In the 1840s, a group of European innovators shared an exciting vision: to develop a cooperative credit society focused on serving members, particularly skilled workers needing money for business purposes. One of the earliest such societies, a group of weavers from Lancashire, England known as the "Rochdale Society of Equitable Pioneers," published a series of practices (later known as the Rochdale Principles) to govern the operations of cooperative credit efforts. They were:
  • Open membership
  • Democratic control (one person, one vote)

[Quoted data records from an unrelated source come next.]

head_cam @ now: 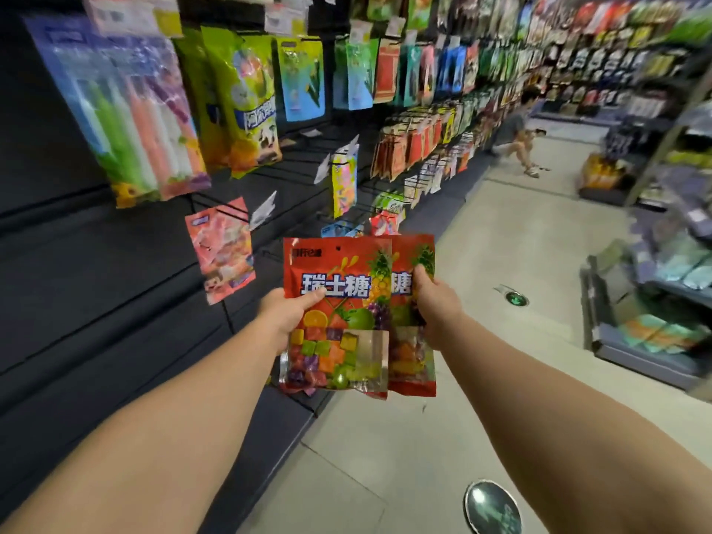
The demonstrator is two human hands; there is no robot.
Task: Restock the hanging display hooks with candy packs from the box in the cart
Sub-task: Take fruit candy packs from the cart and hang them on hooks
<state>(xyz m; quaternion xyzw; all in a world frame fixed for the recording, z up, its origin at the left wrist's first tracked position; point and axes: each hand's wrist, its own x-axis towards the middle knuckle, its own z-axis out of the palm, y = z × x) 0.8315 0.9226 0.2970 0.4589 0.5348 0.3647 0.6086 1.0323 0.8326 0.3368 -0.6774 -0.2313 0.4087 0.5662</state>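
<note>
both hands are up in front of the dark display wall (115, 264), each holding its own pack. left hand (287, 312) has its thumb laid over the face of the front red fruit-candy pack (339, 302) and fingers behind its left edge; right hand (435, 302) grips the second red pack (414, 364), which sits just behind and to the right of the first, overlapping it. both packs stand upright, long axis vertical, hang holes at the top. bare hooks (296, 248) jut from the wall just left of and above the front pack, beside a pink pack (221, 250), so the left hand looks nearer to them; my guess is the front pack goes on first, with a short lift up and to the left. big blue-and-white print on the front pack reads 瑞士糖, with 糖 showing on the one behind; the small logo at top left is too blurred to read. neither the cart nor the box is in view.
</note>
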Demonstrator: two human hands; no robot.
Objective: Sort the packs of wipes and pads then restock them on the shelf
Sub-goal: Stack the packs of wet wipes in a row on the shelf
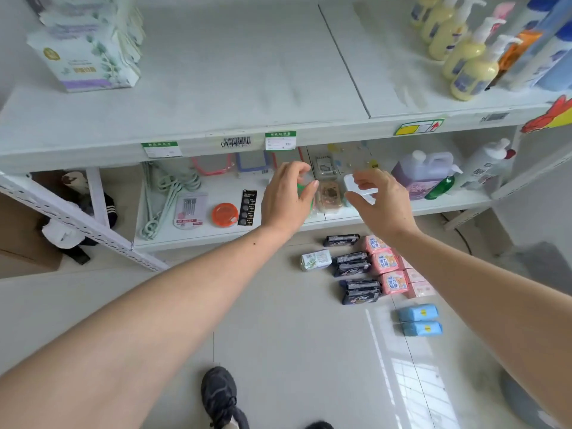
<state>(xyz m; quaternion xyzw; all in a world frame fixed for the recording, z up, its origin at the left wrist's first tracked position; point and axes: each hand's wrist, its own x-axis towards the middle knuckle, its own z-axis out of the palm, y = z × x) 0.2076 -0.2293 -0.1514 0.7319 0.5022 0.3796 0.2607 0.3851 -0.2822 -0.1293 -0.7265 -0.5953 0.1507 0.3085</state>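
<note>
Both my arms reach forward in front of the white shelf unit (216, 140). My left hand (286, 198) hangs with loosely curled fingers and holds nothing; a green item on the lower shelf shows behind it. My right hand (379, 199) has relaxed, spread fingers and is empty too. On the floor below lie the sorted packs: black packs (353, 264), pink packs (387, 264), two blue packs (419, 320) and one white-green pack (315, 260). A stack of white-green-purple packs (89, 44) stands at the left of the upper shelf.
Yellow pump bottles (461, 48) and blue bottles stand at the upper shelf's right. The lower shelf holds hooks, an orange tin (224, 214), small boxes, a purple jug (424, 174) and white bottles. My shoe (219, 394) is on the tiled floor. A cardboard box sits at the left.
</note>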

  • Distribution of surplus in proportion to trade
  • Payment of limited interest on capital
  • Political and religious neutrality
  • Cash trading
  • Promotion of education
Guided by these concepts, the cooperative credit movement experienced great success throughout Germany and other European countries over the next decade. Within 9 years of the establishment of the first credit society in Germany, there were 182 other "people's banks" in the country serving 18,000 members.

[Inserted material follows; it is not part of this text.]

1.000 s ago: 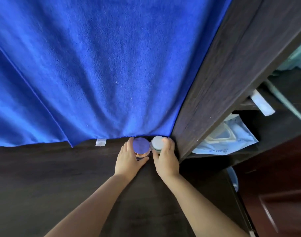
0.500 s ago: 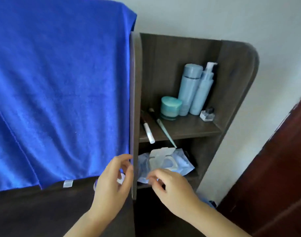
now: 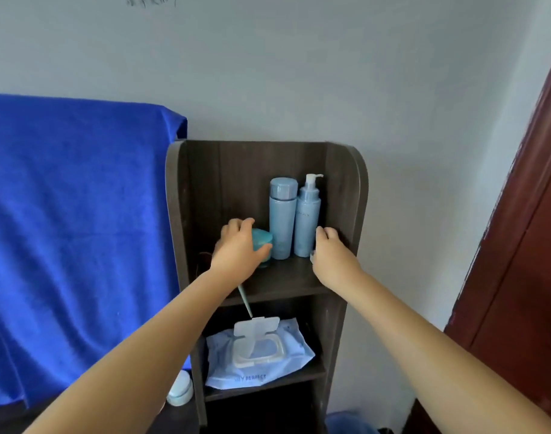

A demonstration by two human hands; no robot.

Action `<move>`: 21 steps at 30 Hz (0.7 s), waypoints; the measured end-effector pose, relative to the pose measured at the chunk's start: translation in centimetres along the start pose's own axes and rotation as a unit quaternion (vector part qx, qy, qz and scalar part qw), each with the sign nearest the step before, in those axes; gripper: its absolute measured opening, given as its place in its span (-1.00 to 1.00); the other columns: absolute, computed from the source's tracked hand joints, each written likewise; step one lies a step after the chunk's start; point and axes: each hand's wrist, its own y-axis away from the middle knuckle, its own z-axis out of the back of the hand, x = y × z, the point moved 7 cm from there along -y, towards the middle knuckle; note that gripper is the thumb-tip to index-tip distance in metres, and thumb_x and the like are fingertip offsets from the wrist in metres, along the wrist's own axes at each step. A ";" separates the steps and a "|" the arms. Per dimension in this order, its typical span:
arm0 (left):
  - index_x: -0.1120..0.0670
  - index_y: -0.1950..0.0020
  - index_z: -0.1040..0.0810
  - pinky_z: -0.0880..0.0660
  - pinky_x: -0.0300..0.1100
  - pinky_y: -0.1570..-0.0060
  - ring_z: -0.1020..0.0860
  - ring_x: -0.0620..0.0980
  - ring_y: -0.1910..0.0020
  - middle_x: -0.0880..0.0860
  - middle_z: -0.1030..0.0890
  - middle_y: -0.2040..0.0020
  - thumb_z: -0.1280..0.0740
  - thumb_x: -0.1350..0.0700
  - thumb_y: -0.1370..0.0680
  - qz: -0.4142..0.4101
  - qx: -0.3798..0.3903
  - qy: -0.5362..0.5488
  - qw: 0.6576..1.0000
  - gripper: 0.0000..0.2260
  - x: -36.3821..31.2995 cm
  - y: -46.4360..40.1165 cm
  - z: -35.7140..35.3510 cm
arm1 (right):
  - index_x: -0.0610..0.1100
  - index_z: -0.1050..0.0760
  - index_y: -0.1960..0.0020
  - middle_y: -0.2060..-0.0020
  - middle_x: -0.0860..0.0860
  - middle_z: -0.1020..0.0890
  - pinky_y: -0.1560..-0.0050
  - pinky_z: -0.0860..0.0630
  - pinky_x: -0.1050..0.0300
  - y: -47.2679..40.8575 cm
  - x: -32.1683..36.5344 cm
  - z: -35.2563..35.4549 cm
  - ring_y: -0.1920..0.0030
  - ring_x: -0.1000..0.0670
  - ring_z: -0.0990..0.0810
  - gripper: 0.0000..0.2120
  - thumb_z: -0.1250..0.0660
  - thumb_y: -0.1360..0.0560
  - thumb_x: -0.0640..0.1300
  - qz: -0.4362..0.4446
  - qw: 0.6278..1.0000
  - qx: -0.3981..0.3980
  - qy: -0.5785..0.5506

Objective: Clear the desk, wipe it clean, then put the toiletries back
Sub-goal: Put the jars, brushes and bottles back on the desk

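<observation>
**Both hands up at the top shelf**

My left hand (image 3: 238, 245) curls around the teal jar (image 3: 263, 242) on the top shelf (image 3: 280, 278), thumb on its front, fingers over the lid. My right hand (image 3: 330, 250) reaches to the shelf's right end with fingers bent; something small and clear sits under it, and I can't tell whether I'm pinching it. Between my hands stand the capped bottle (image 3: 282, 219) and the pump bottle (image 3: 308, 220), touching side by side. Below, the wipes pack (image 3: 258, 355) lies with its flap up. A pale jar (image 3: 180, 391) rests on the desk beside the blue towel (image 3: 77, 230).
</observation>
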 end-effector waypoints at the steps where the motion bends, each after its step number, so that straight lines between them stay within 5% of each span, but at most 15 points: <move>1: 0.11 -0.41 -0.22 -0.35 0.03 -0.22 -0.30 0.14 -0.29 0.17 -0.33 -0.32 -0.28 -0.11 -0.50 0.021 0.034 -0.026 0.999 -0.43 0.4 -0.7 -0.6 | -0.24 -0.06 -0.47 -0.39 -0.16 -0.23 -0.08 -0.46 -0.01 -0.4 0.1 -0.4 -0.18 -0.20 -0.49 -0.44 -0.20 -0.54 -0.27 -0.014 1.000 0.012 0.012; 4: 0.09 -0.40 -0.19 -0.41 0.05 -0.18 -0.38 0.16 -0.24 0.17 -0.35 -0.30 -0.31 -0.22 -0.44 0.060 0.107 -0.041 0.992 -0.33 1.1 -1.8 -2.2 | -0.31 -0.28 -0.28 -0.26 -0.20 -0.33 0.07 -0.43 0.01 -0.8 -0.1 -1.5 -0.04 -0.21 -0.53 -0.64 -0.21 -0.50 -0.34 -0.049 0.997 0.044 0.031; 7: 0.08 -0.36 -0.22 -0.45 0.05 -0.13 -0.44 0.17 -0.18 0.16 -0.37 -0.27 -0.36 -0.17 -0.42 0.064 0.095 -0.028 0.993 -0.36 1.3 -2.1 -2.6 | -0.29 -0.35 -0.18 -0.20 -0.20 -0.33 0.15 -0.39 0.09 -0.7 -0.3 -1.7 0.17 -0.14 -0.46 -0.74 -0.23 -0.50 -0.33 -0.050 0.998 0.030 0.020; 13: 0.07 -0.36 -0.21 -0.47 -0.01 -0.10 -0.45 0.12 -0.16 0.13 -0.36 -0.28 -0.42 -0.06 -0.41 0.062 0.070 0.055 0.994 -0.37 1.5 -1.4 -2.2 | -0.23 -0.35 -0.18 -0.07 -0.18 -0.40 0.02 -0.53 -0.04 0.4 -0.5 -1.4 0.09 -0.17 -0.54 -0.79 -0.19 -0.56 -0.23 -0.010 1.000 -0.009 -0.018; 21: 0.04 -0.35 -0.26 -0.43 -0.17 -0.15 -0.44 -0.03 -0.18 0.01 -0.44 -0.25 -0.49 -0.01 -0.35 0.002 -0.043 0.188 0.981 -0.33 0.3 3.9 2.3 | -0.21 -0.39 -0.30 -0.19 -0.12 -0.45 -0.11 -0.49 0.00 2.1 -0.8 -0.7 -0.06 -0.15 -0.55 -0.64 -0.29 -0.53 -0.16 0.054 0.989 -0.069 -0.119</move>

In time, the cooperative credit movement found its way to North America. In 1900, Alphonse Desjardins organized the first North American credit union, La Caisse Populaire, in Levis, Canada. Soon, the movement crossed the border into the United States. Just seven years later, the first credit union in the United States, La Caisse Populaire Ste. Marie in New Hampshire, opened for business.
The U.S. credit union concept spread quickly with state-based movements emerging throughout the northeast.
Thanks to the efforts of Edward Filene and Pierre Jay, Massachusetts was the first to pass a credit union law in 1909 with New York following close behind.